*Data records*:
----
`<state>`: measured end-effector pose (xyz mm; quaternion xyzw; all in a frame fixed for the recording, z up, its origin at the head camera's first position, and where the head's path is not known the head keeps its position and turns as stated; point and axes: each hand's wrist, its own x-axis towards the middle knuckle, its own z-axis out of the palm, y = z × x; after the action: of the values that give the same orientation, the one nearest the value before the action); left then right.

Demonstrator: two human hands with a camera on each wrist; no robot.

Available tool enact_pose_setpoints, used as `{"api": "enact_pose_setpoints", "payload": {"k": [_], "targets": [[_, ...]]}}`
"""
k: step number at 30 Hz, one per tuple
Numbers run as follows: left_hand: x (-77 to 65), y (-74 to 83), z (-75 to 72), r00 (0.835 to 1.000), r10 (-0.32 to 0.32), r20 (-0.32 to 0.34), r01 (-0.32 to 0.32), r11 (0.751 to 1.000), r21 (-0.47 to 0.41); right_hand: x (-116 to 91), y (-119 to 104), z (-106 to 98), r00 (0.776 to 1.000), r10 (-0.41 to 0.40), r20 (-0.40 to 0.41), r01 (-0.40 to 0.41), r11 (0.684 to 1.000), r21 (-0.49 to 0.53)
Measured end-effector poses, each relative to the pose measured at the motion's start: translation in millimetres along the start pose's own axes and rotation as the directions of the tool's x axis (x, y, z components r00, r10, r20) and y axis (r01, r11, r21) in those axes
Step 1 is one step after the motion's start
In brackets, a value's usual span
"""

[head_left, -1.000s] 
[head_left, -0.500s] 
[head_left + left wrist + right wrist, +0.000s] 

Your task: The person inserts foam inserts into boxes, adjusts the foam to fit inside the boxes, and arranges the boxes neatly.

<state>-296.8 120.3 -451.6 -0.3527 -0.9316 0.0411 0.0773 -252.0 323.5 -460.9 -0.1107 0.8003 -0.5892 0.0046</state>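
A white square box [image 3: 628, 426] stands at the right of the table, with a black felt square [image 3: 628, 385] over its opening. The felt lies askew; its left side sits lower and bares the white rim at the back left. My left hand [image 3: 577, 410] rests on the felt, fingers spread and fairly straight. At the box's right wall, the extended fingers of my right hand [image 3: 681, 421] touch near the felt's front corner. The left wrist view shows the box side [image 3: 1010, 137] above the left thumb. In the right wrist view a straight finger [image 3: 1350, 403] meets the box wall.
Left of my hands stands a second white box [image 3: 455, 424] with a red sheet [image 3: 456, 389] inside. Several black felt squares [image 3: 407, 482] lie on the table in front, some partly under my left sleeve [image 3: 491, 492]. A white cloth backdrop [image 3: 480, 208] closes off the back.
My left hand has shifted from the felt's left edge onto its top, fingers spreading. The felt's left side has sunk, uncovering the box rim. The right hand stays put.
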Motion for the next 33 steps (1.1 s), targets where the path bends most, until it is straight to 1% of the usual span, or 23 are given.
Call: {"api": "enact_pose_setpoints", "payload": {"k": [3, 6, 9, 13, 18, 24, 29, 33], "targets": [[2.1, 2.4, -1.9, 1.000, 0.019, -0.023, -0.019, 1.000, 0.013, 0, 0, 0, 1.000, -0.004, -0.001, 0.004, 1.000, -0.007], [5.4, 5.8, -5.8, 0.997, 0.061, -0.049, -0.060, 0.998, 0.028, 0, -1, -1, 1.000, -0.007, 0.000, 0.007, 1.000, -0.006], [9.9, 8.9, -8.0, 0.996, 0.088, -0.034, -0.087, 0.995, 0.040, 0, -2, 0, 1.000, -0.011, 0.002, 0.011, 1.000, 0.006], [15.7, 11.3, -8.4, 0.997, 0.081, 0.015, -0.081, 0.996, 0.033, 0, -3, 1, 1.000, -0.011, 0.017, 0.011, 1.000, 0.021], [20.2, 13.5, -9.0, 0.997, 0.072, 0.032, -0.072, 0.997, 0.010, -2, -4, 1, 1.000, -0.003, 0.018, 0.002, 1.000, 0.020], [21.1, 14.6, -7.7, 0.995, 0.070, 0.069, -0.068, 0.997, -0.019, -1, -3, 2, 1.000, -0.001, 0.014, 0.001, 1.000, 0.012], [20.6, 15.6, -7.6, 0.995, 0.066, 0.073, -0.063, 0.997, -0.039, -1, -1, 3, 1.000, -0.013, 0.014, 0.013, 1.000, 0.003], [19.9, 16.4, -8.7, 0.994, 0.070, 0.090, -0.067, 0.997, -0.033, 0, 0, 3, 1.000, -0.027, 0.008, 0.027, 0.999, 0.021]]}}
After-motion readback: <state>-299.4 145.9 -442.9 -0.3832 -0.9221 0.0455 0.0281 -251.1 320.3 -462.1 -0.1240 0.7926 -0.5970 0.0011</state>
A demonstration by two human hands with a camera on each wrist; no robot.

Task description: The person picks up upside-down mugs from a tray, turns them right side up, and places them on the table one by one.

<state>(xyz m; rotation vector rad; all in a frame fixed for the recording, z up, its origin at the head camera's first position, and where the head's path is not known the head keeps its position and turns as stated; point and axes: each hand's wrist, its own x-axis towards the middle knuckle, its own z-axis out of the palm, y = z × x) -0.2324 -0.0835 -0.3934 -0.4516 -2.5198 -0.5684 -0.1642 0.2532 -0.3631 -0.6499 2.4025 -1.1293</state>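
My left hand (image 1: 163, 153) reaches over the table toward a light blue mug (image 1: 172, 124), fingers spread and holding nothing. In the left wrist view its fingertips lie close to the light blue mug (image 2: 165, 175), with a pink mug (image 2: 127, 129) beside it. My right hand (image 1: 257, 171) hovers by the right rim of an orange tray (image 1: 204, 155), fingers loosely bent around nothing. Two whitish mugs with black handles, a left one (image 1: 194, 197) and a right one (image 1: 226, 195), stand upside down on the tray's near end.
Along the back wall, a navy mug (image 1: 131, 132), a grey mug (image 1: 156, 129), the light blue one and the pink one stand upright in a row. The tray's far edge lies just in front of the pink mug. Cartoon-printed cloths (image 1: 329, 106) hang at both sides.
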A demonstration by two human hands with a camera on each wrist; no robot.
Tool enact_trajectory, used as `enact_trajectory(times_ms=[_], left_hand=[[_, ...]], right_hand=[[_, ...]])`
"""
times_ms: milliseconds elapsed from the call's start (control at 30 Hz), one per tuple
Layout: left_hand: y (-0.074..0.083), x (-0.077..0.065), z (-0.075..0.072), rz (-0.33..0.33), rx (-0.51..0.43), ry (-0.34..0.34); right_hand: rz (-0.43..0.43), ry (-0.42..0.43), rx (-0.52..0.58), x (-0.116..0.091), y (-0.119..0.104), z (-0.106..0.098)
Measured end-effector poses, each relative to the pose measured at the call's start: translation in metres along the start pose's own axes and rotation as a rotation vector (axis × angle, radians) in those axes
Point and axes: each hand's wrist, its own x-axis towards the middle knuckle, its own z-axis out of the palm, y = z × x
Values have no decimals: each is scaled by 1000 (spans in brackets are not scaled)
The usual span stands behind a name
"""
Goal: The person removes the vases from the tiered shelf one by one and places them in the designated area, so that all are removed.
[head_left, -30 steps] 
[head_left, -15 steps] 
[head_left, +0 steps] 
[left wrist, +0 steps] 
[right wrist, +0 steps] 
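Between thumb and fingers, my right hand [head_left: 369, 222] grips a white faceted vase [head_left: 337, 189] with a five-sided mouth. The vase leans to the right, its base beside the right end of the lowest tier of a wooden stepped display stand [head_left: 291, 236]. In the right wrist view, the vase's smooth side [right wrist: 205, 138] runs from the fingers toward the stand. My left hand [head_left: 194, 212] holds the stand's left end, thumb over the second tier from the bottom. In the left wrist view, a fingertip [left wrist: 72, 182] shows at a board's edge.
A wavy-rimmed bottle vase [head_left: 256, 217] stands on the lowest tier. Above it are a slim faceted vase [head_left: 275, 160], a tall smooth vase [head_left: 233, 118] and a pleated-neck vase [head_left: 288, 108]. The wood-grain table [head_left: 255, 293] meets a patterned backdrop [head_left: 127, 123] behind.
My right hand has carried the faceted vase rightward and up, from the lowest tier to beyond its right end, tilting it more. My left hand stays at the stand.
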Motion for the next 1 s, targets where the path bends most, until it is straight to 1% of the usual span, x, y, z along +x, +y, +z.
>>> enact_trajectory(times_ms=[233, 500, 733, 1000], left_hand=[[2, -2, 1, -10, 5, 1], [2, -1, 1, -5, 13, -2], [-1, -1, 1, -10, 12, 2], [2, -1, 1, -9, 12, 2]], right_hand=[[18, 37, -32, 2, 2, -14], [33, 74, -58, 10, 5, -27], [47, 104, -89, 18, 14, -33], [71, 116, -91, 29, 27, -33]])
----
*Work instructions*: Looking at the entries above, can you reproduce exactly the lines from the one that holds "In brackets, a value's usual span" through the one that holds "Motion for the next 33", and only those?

*Task result*:
In brackets, a value's usual span
"""

[head_left, -1.000s] 
[head_left, -0.500s] 
[head_left + left wrist + right wrist, +0.000s] 

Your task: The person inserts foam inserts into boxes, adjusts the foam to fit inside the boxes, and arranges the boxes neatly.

<state>-296.8 120.3 -451.6 -0.3527 -0.9316 0.0411 0.0773 -252.0 323.5 -460.9 -0.1107 0.8003 -0.5892 0.0046</state>
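A white square box [image 3: 628, 426] stands at the right of the table, with a black felt square [image 3: 628, 385] over its opening. The felt lies askew; its left side sits lower and bares the white rim at the back left. My left hand [image 3: 577, 410] rests on the felt, fingers spread and fairly straight. At the box's right wall, the extended fingers of my right hand [image 3: 681, 421] touch near the felt's front corner. The left wrist view shows the box side [image 3: 1010, 137] above the left thumb. In the right wrist view a straight finger [image 3: 1350, 403] meets the box wall.
Left of my hands stands a second white box [image 3: 455, 424] with a red sheet [image 3: 456, 389] inside. Several black felt squares [image 3: 407, 482] lie on the table in front, some partly under my left sleeve [image 3: 491, 492]. A white cloth backdrop [image 3: 480, 208] closes off the back.
My left hand has shifted from the felt's left edge onto its top, fingers spreading. The felt's left side has sunk, uncovering the box rim. The right hand stays put.
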Motion for the next 33 steps (1.1 s), targets where the path bends most, until it is straight to 1% of the usual span, or 23 are given.

Now the exercise is finished.